Between the stomach-knotted dread of its opener ‘Saddleworth’, the caustic fulmination of its Rainy Miller-produced title track, and the magisterial poise of parting shot ‘Let Me Know’; the EP sees Blackhaine develop a more personalised, storytelling articulation of life in the precariat; drawing on the experience of unsatisfying jobs and a love of social-realist film (the eponymous La Haine), surrealist literature (Samuel Beckett), and road level, punk-spirited music - from John Lydon’s formative post-punks PiL, to the bruxist, staccato delivery of donk MCs - to wrest a vital, remediating energy from the void.

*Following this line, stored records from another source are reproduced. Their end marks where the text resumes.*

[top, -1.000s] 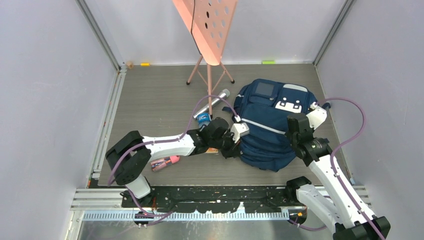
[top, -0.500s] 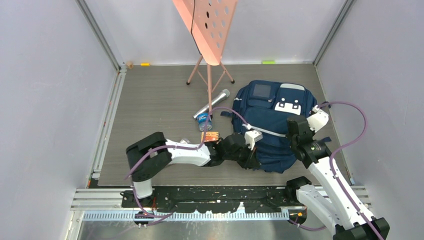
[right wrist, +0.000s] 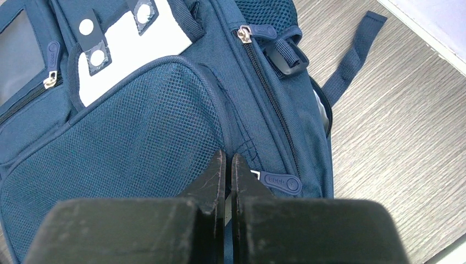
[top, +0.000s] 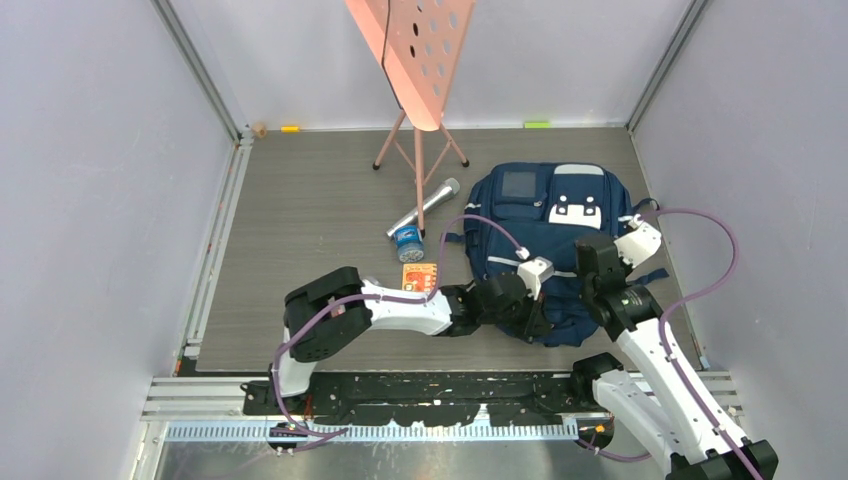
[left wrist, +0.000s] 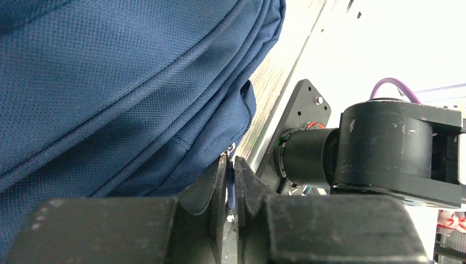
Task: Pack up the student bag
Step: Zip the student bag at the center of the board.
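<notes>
The student bag (top: 530,225), navy blue with grey patches and a reflective stripe, lies flat on the floor at the right. It also shows in the left wrist view (left wrist: 110,82) and the right wrist view (right wrist: 137,126). My left gripper (top: 532,322) is at the bag's near edge, shut on a blue zipper pull (left wrist: 231,190). My right gripper (top: 598,268) is over the bag's right side. Its jaws (right wrist: 228,160) are shut on a fold of the bag's fabric beside the mesh pocket. A second blue zipper pull (right wrist: 281,182) lies just right of them.
A pink music stand (top: 415,60) rises at the back centre. A silver cylinder (top: 425,206), a small blue can (top: 407,241) and an orange card (top: 420,276) lie left of the bag. A loose strap (right wrist: 351,55) trails on the wood floor. Walls stand close on both sides.
My left arm swept right along the bag's near edge, its gripper still shut. The bag turned and shifted slightly right. The right gripper stayed on the bag's right side.
</notes>
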Robot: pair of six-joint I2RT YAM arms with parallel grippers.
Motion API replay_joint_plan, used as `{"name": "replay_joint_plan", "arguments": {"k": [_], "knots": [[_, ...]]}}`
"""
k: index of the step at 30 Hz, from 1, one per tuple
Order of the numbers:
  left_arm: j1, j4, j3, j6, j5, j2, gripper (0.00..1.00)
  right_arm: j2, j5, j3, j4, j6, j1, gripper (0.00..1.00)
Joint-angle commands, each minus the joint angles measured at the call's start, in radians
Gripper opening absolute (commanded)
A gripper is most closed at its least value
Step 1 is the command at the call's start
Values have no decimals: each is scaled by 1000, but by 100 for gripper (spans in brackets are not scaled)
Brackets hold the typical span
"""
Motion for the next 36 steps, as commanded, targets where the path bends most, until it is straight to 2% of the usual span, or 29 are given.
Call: {"name": "replay_joint_plan", "arguments": {"k": [1, 2, 5, 9, 14, 25, 27, 29, 34, 36], "knots": [[-6, 39, 1, 10, -45, -58, 22, -35, 6, 13, 68, 16, 10, 1], [1, 35, -26, 9, -55, -83, 33, -39, 10, 13, 66, 8, 9, 1], [19, -13, -107, 8, -104, -179, 53, -53, 5, 26, 51, -28, 9, 0], [34, -97, -186, 11, -178, -298, 70, -52, -27, 50, 15, -66, 9, 1], [84, -186, -237, -36, -192, -368, 76, -40, -59, 75, -25, -89, 9, 1], [199, -80, -314, -161, -126, -289, 77, 22, -132, 100, -36, -109, 9, 0], [216, 0, -332, -185, -122, -265, 75, 26, -142, 103, -35, -113, 9, 0], [235, 59, -338, -203, -65, -232, 67, 36, -146, 102, -39, -115, 9, 1], [280, 122, -334, -196, -18, -184, 24, 42, -154, 99, -43, -117, 9, 1], [313, 140, -337, -190, -1, -178, 11, 50, -170, 105, -37, -124, 9, 1]]}}
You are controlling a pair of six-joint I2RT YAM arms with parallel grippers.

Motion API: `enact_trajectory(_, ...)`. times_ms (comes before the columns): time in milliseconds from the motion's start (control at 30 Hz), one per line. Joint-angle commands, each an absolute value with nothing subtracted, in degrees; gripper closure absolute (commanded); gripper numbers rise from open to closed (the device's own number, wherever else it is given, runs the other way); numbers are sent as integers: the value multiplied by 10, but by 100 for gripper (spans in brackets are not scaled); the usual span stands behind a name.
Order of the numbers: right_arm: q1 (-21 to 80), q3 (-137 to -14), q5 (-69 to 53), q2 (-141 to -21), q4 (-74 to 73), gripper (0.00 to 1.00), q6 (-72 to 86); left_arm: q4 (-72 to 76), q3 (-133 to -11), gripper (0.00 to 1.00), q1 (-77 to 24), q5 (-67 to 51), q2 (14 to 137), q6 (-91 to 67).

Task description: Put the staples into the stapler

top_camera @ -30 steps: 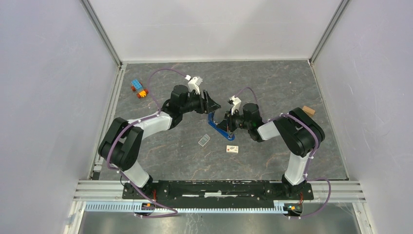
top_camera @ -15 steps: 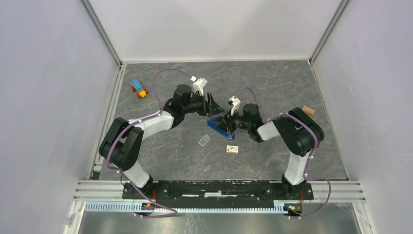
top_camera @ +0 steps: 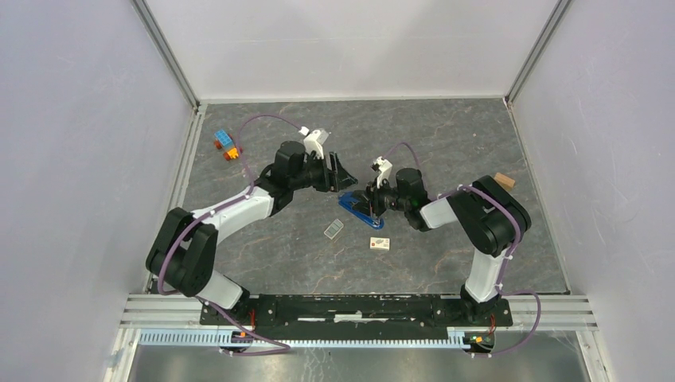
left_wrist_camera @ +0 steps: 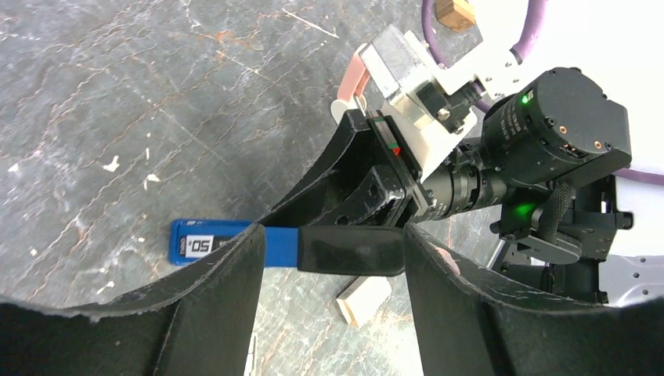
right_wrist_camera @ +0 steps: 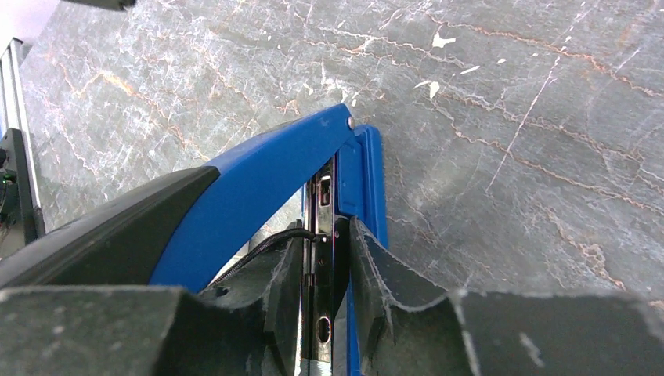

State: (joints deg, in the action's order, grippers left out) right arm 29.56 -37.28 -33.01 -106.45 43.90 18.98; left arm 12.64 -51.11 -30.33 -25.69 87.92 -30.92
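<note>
Grey marbled table (top_camera: 446, 143), lightly scattered
A stapler (top_camera: 350, 204), staples (top_camera: 333, 230) and a small pale piece (top_camera: 380, 243) are seen near the middle; toy bricks (top_camera: 227, 146) and a wooden block (top_camera: 502, 180) are set towards opposite edges.

The top view looked steeply down from above and behind the arm bases, facing the far wall and taking in the whole worktop (top_camera: 446, 143) from a distance. The left wrist camera sat just behind the left end effector (left_wrist_camera: 333, 258) and faced right, low over the worktop, toward the right end effector (left_wrist_camera: 352, 184). The right wrist camera faced left past its own fingers (right_wrist_camera: 376, 274), very close on the stapler (right_wrist_camera: 266, 176). All three views shared that stapler at mid-worktop.
</note>
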Motion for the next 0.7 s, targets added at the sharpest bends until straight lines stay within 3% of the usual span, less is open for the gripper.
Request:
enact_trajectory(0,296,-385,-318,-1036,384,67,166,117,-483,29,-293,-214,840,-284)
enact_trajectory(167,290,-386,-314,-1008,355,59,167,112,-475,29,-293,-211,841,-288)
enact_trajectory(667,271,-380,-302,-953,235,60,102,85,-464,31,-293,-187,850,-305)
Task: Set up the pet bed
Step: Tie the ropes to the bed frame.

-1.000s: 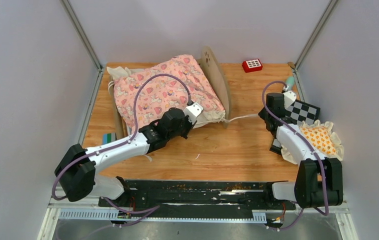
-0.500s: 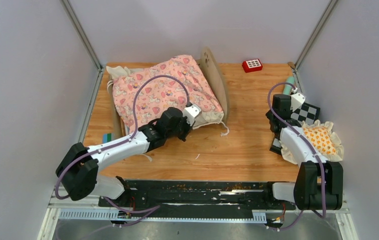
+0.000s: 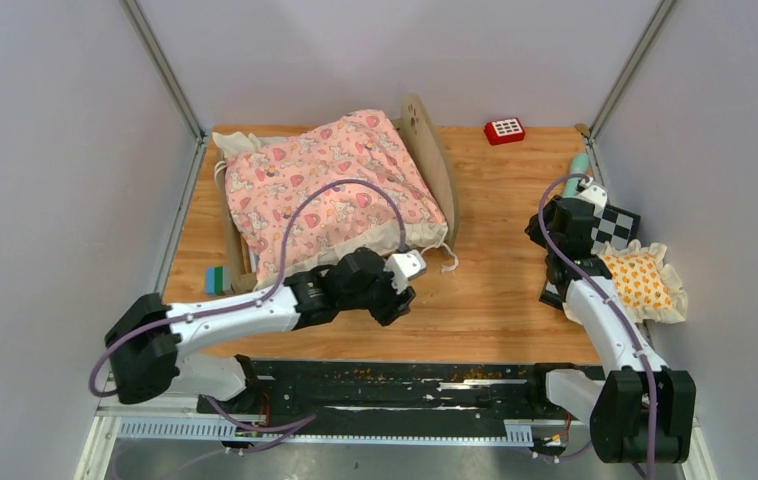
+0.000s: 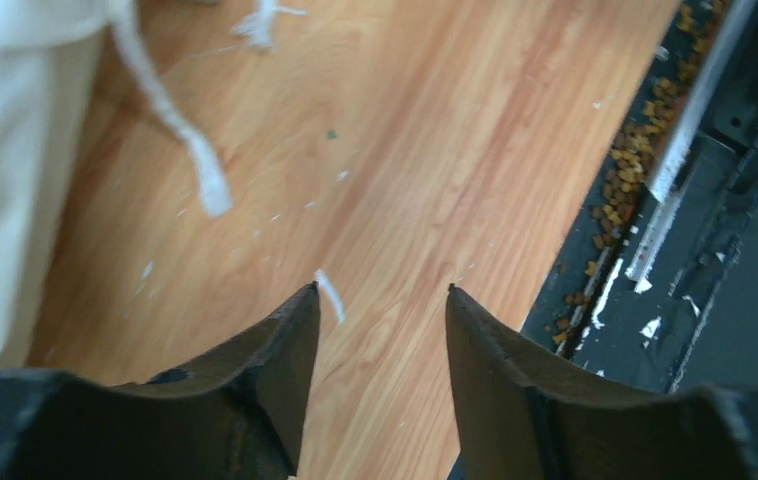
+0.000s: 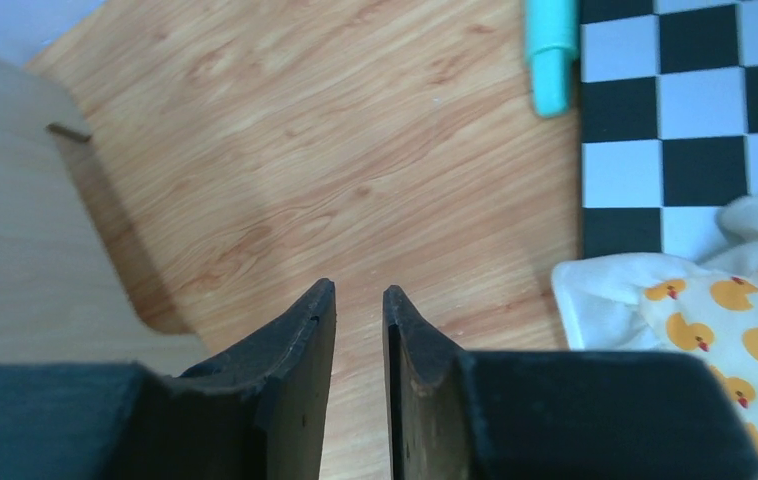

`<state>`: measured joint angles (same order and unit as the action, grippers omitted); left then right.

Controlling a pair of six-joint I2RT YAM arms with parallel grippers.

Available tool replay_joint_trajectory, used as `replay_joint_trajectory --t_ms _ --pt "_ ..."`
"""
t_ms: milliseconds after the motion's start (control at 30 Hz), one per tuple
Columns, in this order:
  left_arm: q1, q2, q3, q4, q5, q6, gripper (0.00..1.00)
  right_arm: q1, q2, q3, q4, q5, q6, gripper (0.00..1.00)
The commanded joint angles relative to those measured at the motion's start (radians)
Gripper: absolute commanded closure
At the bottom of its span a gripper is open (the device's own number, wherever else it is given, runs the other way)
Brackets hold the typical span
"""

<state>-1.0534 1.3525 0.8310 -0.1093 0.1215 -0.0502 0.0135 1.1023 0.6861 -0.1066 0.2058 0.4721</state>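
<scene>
The pet bed [image 3: 255, 255] stands at the back left, its pink printed quilt [image 3: 330, 185] spread over it and its rounded headboard [image 3: 435, 165] on the right side. The quilt's white edge [image 4: 5, 150] and a loose cord [image 4: 170, 120] lie on the wood in the left wrist view. My left gripper [image 3: 402, 300] [image 4: 383, 290] hovers open over bare wood just in front of the bed's near right corner, holding nothing. My right gripper [image 3: 545, 222] [image 5: 359, 288] sits beside the checkered board, jaws a narrow gap apart with only wood between them. The headboard [image 5: 25, 230] fills the left of the right wrist view.
A duck-print frilled pillow [image 3: 645, 280] [image 5: 715, 320] lies on a black-and-white checkered board [image 3: 610, 225] [image 5: 695, 100] at the right edge, with a teal pen [image 3: 578, 163] [image 5: 552, 50] beyond it. A red keypad block [image 3: 504, 129] sits at the back. A teal block [image 3: 217, 278] lies left of the bed. The black rail [image 4: 725, 200] holds crumbs.
My left gripper let go of the quilt's corner, drew back toward the near edge and opened. My right gripper let go of the cord, pulled right and parted its jaws a little.
</scene>
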Motion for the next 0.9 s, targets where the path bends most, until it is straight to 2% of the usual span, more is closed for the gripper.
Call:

Now pronounced with a broader range of poetic and textural tekkerz, Blackhaine’s sound is deeply gratifying and absorbing in its psychic purging and knife-edge urgency. Its incursions on the no-person’s-land between detuned drill, noise, and industrial ambient paradigms are as vital as they come at the start of a new, foreboding decade - baldly resetting boundaries and rekindling a fire in the gut-level consciousness of rap and punk musicks that echoes the North West’s indefatigable spirit, and likewise spearheads a crucial new movement beside the likes of Space Afrika, Rainy Miller, and Croww. When factored by his uncanny gift for physicality, as inspired by traditional Japanese butoh dance and petrified city centre spice heads, Blackhaine’s art patently refuses, as much as acknowledges, the pressures of the times. A vital new working class voice demands your attention right here.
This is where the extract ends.